Pencegahan stroke dilakukan dengan memberikan obat antikoagulan pada pasien yang berisiko stroke sedang sampai tinggi, dengan menghitung skor risiko stroke. Pada pasien yang tidak bisa minum obat pengencer darah dikarenakan alergi atau terjadinya perdarahan, maka bisa diupayakan tindakan untuk menutup apendiks dari serambi kiri dengan alat secara non-bedah.


Untuk pengendalian irama, bisa diberikan obat-obatan anti-aritmia yang menurunkan denyut jantung dan mengembalikan ke irama jantung normal.
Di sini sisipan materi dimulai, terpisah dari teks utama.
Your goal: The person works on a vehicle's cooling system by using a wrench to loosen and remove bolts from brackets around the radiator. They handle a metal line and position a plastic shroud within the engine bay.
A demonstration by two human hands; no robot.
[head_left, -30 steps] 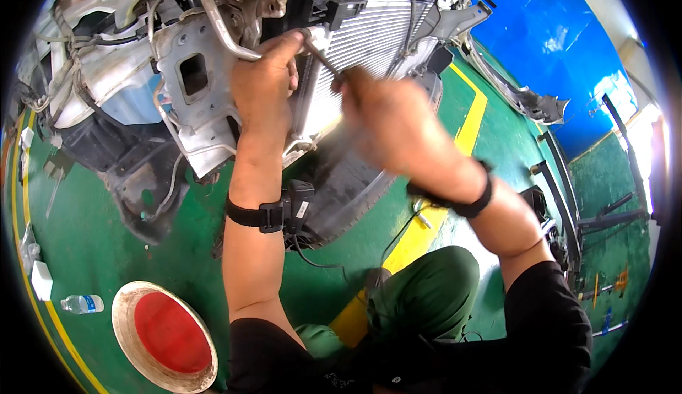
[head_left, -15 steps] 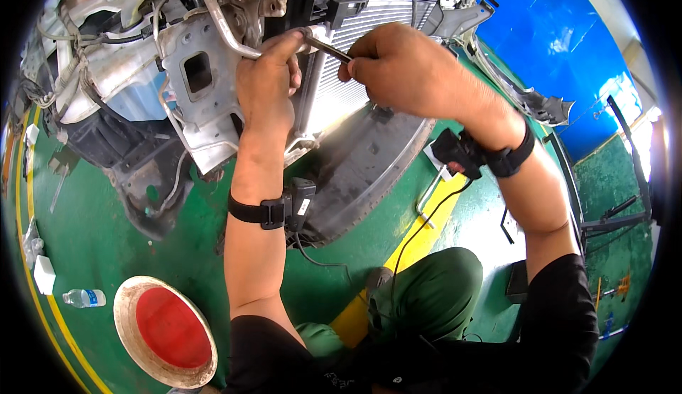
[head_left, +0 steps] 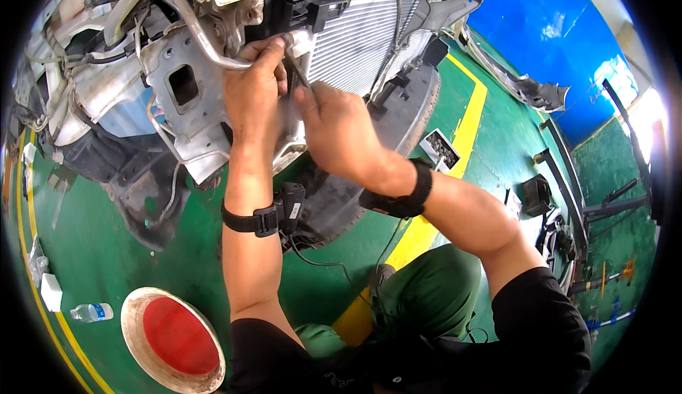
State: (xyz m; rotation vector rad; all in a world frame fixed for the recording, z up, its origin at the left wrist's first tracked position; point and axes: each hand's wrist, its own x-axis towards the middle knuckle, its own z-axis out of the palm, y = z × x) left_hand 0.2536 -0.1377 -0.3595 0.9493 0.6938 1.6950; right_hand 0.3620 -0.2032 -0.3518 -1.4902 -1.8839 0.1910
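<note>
My right hand [head_left: 341, 127] is closed round the handle of a slim metal wrench [head_left: 297, 71], its fingers slightly smeared by motion. The wrench's head sits at a pale bracket beside the radiator [head_left: 359, 35] on the stripped front of a car. My left hand [head_left: 250, 95] is raised against the same spot, thumb and fingers curled at the wrench's head, next to a bent metal pipe [head_left: 193, 24]. What the head engages is hidden behind my left fingers. Left of that hand stands a grey metal plate [head_left: 186, 113] with a square hole.
A dark tyre [head_left: 419, 120] lies under the radiator. On the green floor stand a pale bucket, red inside [head_left: 132, 326], and a plastic bottle [head_left: 92, 312]. Black metal frames [head_left: 565, 181] and a blue cabinet [head_left: 540, 35] are at the right. Cables hang from my wrist straps.
My right hand has swung the wrench handle down and toward me, from pointing right to pointing downward. My left hand stays at the wrench's head. The view has shifted slightly right.
</note>
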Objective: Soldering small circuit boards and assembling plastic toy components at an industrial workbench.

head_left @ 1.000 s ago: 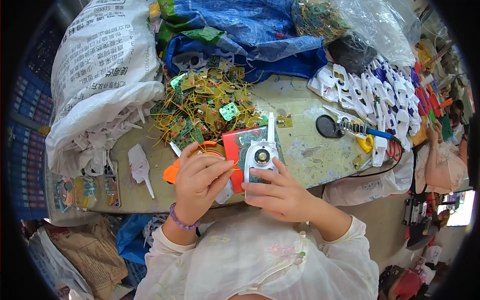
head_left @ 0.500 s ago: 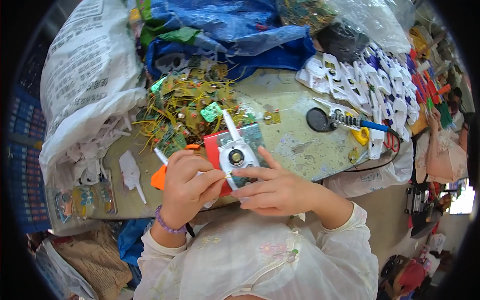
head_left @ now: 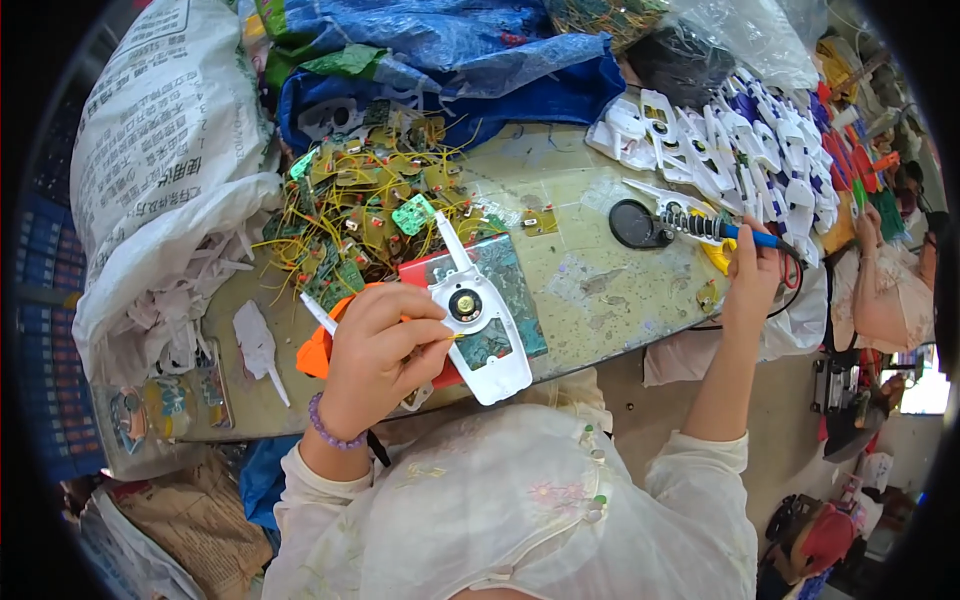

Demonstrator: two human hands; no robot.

Bila kendali irama ini tidak berhasil, dapat dilakukan kateter ablasi untuk mengembalikan irama jantung menjadi normal.


Kateter ablasi adalah tindakan intervensi non-bedah dengan menggunakan beberapa kateter yang dimasukkan melalui pembuluh darah vena di pangkal paha, sampai ke jantung, dan dilakukan pemberian energi panas untuk mematikan impuls-impuls listrik yang abnormal.


Tindakan ini cukup efektif dibandingkan dengan obat-obatan untuk mengembalikan irama jantung menjadi normal kembali.


Agar terhindar dari berbagai masalah kesehatan, sebaiknya terapkan selalu pola hidup SEHAT, yang merupakan singkatan dari Seimbangkan gizi dan berat badan normal, Enyahkan rokok, Hadapi dan atasi stres, Awasi tekanan darah, kolesterol dan gula darah, serta Teratur berolahraga.